**INSTRUCTIONS FOR THE TASK:**
Verbatim, and with nothing else, reproduce the data below from its first line through the line containing "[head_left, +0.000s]".

**DATA:**
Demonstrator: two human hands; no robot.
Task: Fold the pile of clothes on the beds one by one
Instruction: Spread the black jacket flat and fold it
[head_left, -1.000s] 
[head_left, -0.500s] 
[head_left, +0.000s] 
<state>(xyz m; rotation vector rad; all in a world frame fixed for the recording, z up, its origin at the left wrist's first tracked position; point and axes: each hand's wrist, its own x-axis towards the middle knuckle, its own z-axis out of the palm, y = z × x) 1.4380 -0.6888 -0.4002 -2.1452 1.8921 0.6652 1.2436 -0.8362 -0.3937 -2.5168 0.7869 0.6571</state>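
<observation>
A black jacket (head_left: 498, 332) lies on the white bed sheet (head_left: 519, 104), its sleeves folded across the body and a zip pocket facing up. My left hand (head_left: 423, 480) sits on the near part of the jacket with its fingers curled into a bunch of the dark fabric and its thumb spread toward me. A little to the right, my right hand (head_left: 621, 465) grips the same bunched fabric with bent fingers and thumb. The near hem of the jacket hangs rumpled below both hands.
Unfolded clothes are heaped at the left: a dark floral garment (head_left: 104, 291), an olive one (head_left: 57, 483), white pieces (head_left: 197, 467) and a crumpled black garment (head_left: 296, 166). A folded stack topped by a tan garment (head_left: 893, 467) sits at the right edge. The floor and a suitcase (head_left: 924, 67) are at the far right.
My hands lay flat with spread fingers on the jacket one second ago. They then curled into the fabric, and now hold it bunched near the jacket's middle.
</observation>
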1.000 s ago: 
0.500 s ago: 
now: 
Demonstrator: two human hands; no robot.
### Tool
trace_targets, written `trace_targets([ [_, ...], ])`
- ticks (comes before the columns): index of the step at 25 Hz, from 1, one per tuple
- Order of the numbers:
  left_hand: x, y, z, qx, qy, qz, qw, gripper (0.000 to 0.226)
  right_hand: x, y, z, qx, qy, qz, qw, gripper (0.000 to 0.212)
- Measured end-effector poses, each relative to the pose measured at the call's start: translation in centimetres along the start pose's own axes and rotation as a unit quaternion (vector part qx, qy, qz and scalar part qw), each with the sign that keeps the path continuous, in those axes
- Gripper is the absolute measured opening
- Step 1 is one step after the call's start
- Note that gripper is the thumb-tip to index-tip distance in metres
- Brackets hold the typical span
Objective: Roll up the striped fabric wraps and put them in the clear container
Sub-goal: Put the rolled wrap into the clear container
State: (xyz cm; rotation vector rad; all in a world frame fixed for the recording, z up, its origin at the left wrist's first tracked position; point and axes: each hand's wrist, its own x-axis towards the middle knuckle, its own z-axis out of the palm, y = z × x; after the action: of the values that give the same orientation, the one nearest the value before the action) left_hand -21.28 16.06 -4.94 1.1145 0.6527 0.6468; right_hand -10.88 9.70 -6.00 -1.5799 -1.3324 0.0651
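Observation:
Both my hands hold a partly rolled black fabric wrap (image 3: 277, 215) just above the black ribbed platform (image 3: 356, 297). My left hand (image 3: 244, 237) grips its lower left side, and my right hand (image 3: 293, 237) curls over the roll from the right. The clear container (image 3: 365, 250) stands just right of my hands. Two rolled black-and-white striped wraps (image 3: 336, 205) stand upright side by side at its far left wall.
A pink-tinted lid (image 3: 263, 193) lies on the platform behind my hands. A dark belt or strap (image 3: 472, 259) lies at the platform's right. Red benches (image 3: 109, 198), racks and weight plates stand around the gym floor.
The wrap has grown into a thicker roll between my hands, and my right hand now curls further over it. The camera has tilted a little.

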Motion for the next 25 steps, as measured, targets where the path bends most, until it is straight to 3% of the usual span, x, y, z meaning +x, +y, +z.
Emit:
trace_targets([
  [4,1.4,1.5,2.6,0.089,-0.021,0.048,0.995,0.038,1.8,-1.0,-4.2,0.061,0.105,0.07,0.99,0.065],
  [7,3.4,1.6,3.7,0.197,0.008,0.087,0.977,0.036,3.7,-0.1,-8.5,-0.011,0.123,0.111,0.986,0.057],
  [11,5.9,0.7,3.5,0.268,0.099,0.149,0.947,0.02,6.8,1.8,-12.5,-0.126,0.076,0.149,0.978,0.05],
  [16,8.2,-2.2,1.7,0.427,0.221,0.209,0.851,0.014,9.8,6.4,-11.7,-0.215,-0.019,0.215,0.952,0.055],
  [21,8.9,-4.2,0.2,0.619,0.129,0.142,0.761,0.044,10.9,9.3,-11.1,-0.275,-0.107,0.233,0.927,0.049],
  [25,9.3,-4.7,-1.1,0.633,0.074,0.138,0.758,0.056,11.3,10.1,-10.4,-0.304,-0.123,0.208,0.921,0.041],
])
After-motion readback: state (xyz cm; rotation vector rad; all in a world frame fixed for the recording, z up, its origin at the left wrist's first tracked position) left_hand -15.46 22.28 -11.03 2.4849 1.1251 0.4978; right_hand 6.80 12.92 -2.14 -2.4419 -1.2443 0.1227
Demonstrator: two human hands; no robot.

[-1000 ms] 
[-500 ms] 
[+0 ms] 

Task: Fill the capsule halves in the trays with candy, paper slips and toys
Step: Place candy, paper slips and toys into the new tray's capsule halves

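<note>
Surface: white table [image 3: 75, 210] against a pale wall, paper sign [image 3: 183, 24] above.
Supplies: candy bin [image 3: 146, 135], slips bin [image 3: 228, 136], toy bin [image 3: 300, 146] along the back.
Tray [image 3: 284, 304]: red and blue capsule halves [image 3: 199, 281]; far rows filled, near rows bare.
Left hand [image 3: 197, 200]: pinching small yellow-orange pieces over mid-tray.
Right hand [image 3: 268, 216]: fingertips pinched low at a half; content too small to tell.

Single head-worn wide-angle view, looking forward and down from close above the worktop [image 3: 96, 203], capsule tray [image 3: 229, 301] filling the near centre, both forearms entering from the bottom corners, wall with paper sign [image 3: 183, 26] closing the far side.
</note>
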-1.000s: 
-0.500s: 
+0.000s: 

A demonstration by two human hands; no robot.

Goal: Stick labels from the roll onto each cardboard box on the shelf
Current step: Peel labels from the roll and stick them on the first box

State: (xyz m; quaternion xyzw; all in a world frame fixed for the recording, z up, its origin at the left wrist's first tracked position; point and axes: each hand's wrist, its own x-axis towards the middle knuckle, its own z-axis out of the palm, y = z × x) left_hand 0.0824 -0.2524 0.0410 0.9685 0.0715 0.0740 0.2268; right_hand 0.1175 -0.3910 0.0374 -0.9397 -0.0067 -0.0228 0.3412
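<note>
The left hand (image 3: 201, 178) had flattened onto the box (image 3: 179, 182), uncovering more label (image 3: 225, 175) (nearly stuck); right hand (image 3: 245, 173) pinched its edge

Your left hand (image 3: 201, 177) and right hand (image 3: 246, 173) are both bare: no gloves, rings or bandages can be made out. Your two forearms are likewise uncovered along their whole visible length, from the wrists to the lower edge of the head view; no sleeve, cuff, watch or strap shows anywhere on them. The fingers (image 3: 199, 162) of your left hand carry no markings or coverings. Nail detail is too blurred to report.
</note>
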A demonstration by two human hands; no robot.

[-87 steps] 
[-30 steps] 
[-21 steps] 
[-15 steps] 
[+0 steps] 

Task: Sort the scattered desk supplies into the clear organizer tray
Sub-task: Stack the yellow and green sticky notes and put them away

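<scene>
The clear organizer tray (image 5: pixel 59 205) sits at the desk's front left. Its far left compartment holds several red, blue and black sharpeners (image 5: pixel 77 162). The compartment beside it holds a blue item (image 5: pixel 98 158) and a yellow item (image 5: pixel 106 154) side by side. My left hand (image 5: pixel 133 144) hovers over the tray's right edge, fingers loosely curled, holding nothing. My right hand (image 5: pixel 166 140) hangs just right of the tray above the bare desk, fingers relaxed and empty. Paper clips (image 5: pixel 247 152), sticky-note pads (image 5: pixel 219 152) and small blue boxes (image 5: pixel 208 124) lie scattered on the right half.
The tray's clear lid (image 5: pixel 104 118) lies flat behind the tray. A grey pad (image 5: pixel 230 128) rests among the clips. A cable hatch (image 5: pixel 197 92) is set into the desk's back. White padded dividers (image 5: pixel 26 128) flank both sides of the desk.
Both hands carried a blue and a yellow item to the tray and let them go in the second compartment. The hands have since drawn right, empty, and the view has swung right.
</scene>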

**SOLUTION FOR THIS TASK:**
Demonstrator: two human hands; no robot.
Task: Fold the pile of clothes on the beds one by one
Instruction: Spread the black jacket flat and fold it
[head_left, -1.000s] 
[head_left, -0.500s] 
[head_left, +0.000s] 

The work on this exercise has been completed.